**RECORDED DATA**

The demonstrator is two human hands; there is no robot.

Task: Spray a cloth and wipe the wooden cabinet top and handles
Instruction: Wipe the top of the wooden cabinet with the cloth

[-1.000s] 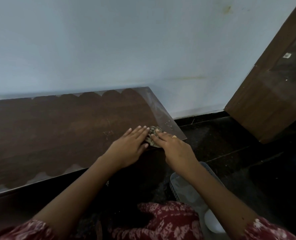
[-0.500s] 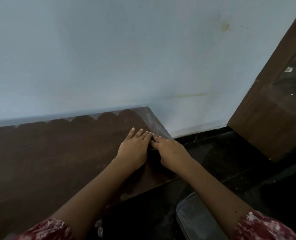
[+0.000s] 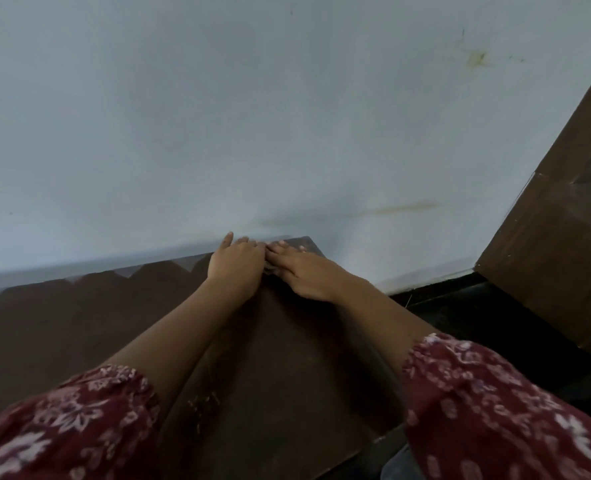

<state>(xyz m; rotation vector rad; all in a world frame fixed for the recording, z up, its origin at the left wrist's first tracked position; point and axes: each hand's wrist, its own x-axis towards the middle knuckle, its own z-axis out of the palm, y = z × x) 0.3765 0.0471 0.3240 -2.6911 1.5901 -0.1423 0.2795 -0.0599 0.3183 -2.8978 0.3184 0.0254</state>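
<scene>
The dark wooden cabinet top (image 3: 79, 323) runs along the pale wall, under a clear sheet with a scalloped edge. My left hand (image 3: 237, 263) and my right hand (image 3: 301, 268) lie flat side by side at its far right corner, against the wall. Between and under the fingers a small patterned cloth (image 3: 270, 268) shows only as a sliver; both hands press it onto the wood with straight fingers. No handles or spray bottle are in view.
A brown wooden door or panel (image 3: 557, 265) stands at the right. Dark floor (image 3: 460, 306) lies beyond the cabinet's right end. A grey plastic object (image 3: 396, 462) peeks out at the bottom, below my right sleeve.
Both hands have slid the cloth away from me, from the front right corner of the top to the back corner by the wall. The view has tilted up and closer.
</scene>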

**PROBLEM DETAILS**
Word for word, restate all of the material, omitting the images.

**OUTPUT OF THE TASK**
The demonstrator is two human hands; there is no robot.

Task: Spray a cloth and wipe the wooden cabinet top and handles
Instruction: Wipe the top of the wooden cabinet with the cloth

[-1.000s] 
[-0.500s] 
[+0.000s] 

<state>(xyz m; rotation vector rad; all in a world frame fixed for the recording, z up, its origin at the left wrist's first tracked position; point and axes: each hand's wrist, its own x-axis towards the middle knuckle, its own z-axis out of the palm, y = z × x) 0.3765 0.0471 0.3240 -2.6911 1.5901 -0.1423 0.2795 -0.0599 0.3183 -2.8978 0.3184 0.0254</state>
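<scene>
The dark wooden cabinet top (image 3: 79, 323) runs along the pale wall, under a clear sheet with a scalloped edge. My left hand (image 3: 237, 263) and my right hand (image 3: 301, 268) lie flat side by side at its far right corner, against the wall. Between and under the fingers a small patterned cloth (image 3: 270, 268) shows only as a sliver; both hands press it onto the wood with straight fingers. No handles or spray bottle are in view.
A brown wooden door or panel (image 3: 557, 265) stands at the right. Dark floor (image 3: 460, 306) lies beyond the cabinet's right end. A grey plastic object (image 3: 396, 462) peeks out at the bottom, below my right sleeve.
Both hands have slid the cloth away from me, from the front right corner of the top to the back corner by the wall. The view has tilted up and closer.
</scene>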

The output as shown is complete.